Phenylketonuria is an inherited metabolic disease, mainly due to abnormal tyrosine metabolism leading to the accumulation of phenylketonuria substances in the body. The symptoms, causes and treatments of the disease are key concerns for families preparing for pregnancy.
1. Symptoms
The symptoms of phenylketonuria are mainly manifested in infancy and early childhood and may include:
1. Drowsiness and fatigue: Children often show persistent lethargy and fatigue and have difficulty staying awake.
2. Vomiting and food refusal: Children often experience vomiting and loss of appetite symptoms, leading to weight loss.
3. Odd-smelling urine: The urine of children with phenylketonuria emits a special sweet smell, which is often noticed by parents.
4. Spasms and convulsions: In severe cases, children may have spasms and convulsions, which are serious symptoms of phenylketonuria.
2. Reasons
Phenylketonuria is caused by a deficiency or abnormal function of phenylketoncarboxylate hydroxylase, an important enzyme responsible for the metabolism of phenylketonate. Phenylketoncarboxylate hydroxylase deficiency causes phenylketonuria to accumulate in the body.
3. Treatment methods
The treatment of phenylketonuria mainly includes diet control and drug treatment:
1. Diet control: Children need special diet control to limit the intake of tyrosine to reduce the production of phenylketonuria substances. Children are usually advised to follow a low-phenylalanine diet and avoid foods containingFoods high in phenylalanine, such as meat, eggs, and dairy products.

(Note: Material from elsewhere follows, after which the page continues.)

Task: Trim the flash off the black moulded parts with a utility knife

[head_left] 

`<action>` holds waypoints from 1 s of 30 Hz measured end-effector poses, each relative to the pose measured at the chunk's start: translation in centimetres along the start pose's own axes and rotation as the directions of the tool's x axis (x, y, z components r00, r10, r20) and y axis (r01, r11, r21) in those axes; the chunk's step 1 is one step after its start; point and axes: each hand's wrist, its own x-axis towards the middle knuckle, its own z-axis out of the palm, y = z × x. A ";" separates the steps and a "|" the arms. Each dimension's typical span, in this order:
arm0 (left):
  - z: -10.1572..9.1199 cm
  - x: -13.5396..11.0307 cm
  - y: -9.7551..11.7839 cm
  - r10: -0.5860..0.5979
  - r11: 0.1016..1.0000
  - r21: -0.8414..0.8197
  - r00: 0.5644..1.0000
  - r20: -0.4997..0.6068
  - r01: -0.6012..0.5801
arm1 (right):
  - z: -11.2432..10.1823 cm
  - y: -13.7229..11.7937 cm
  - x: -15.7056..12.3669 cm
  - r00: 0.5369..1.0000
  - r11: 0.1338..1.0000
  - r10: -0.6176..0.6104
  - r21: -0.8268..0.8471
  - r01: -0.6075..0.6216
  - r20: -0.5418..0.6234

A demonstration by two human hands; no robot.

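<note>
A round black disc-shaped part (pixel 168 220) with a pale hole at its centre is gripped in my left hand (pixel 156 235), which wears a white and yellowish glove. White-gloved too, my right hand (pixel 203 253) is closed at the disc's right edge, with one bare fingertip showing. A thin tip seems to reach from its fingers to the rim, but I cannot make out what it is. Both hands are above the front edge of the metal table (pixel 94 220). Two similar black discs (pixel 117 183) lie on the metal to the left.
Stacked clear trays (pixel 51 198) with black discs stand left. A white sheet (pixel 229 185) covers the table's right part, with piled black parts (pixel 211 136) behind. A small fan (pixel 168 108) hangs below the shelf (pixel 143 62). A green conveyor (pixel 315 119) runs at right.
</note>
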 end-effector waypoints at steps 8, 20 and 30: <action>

2. Medication: Some children may need medication to assist in controlling phenylketonuria. Commonly used drugs include phenylalanine hydroxylase activator and coenzyme Q10, which can help children reduce the accumulation of phenylpyruvic acid.
In summary, the symptoms of phenylketonuria include lethargy and fatigue, vomiting and refusal to eat, smelly urine, and cramps and convulsions; the cause of phenylketonuria is It is caused by the deficiency or abnormal function of phenylketoncarboxylate hydroxylase; the treatment of phenylketonuria mainly includes diet control and drug treatment. Families should understand the relevant knowledge of phenylketonuria during the pregnancy preparation stage, and seek medical treatment and consult a professional doctor in time when related symptoms are discovered to ensure the smooth progress of the pregnancy preparation process.